When I realized the need to back away from the edge of round, I started to plan my diet strategy. Basically I firmly believe that reducing caloric intake and increasing exercise will equal weight loss. It’s a very simple formula that works in real life and is also promoted by all nonquack experts. Increasing exercise would be the easy part, but trying to fit a ‘diet’ into my lifestyle would be a little tricky.
Having spent much of my life cooking for six people, I’m really over any KP duties. I also live mostly alone during the summer, which means some foodstuffs (bread, etc.) will spoil before I can finish it. From past experience I also know that I can get tired and cranky as I adjust to fewer calories. So the last thing I wanted is to tackle meals that would involve cooking and buying food items that I could eat a quarter of and then they would rot.
With that great attitude it was easy for NutriSystem to lure me in with their glossy ads featuring formerly-fat minor celebrities and perennial stud-muffin Don Shula. The idea of a month’s worth of food magically appearing on the front step was very appealing.
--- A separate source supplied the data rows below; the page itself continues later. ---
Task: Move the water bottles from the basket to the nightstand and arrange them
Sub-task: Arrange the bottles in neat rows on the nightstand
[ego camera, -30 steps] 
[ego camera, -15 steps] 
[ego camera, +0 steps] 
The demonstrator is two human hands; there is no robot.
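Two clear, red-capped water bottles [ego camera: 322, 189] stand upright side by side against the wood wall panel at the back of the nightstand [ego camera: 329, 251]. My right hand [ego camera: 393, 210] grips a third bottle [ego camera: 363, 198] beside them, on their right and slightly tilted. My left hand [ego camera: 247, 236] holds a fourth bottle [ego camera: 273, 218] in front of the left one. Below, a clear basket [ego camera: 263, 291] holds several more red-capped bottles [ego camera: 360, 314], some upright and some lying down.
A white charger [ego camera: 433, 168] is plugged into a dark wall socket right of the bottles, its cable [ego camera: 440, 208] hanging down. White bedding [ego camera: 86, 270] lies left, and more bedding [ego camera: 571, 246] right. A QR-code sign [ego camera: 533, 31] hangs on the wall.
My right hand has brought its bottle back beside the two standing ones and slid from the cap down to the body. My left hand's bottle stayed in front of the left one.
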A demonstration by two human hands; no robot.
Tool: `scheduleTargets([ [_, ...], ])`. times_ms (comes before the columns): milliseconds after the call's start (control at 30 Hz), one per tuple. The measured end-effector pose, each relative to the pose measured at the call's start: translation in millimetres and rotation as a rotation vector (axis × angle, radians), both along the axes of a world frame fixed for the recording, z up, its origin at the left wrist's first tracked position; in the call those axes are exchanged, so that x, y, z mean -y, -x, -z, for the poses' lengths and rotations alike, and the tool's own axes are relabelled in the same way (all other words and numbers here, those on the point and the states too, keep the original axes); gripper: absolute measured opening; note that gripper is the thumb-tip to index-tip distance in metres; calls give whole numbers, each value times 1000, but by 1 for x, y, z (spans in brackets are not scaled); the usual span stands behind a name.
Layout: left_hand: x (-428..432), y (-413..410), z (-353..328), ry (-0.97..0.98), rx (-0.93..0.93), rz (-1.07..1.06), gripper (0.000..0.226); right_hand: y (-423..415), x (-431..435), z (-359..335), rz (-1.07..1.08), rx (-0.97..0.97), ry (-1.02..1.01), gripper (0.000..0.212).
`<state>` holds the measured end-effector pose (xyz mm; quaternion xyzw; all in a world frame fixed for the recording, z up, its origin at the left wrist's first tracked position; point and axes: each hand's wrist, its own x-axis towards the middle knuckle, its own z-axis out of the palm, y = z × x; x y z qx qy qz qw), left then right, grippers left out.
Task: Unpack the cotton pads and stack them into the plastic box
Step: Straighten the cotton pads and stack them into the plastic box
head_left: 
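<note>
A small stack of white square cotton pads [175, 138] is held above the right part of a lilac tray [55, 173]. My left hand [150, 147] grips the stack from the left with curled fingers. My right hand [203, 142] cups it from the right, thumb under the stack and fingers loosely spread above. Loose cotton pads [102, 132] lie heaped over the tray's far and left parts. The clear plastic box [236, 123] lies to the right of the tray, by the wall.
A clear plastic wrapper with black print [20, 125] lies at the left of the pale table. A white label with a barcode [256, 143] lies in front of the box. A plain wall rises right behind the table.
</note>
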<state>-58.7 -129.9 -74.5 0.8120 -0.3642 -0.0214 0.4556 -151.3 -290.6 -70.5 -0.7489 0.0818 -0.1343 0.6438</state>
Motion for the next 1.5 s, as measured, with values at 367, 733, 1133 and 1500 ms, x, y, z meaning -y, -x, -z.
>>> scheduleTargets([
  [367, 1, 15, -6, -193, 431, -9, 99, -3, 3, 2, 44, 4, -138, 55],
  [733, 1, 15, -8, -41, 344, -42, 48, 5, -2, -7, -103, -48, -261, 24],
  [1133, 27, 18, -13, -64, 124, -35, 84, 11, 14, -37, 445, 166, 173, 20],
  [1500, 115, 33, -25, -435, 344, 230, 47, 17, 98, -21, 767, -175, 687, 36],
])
All I would have to do was add in some dairy, fruits and veggies, and the odd protein. Seemed simple.
Endorsements from formerly-fat minor celebrities are not always the correct foundation upon which to base health decisions, so I spent some time investigating the diet. I spoke with people who used it in the past, ran the idea past my hairdresser, haunted the NutriSystem website and read a great series of articles at Consumer Affairs.
Hands-down the most oft-repeated comment was that NutriSystem worked, but the food was incredibly bland. Some people used colorful words to describe bland. Some people admitted that they could only endure a few days of the ^#&%* bland food.
Bland? Ha! I scoff at bland. After all, I once ate 1970s freeze-dried campfood garnished with fly.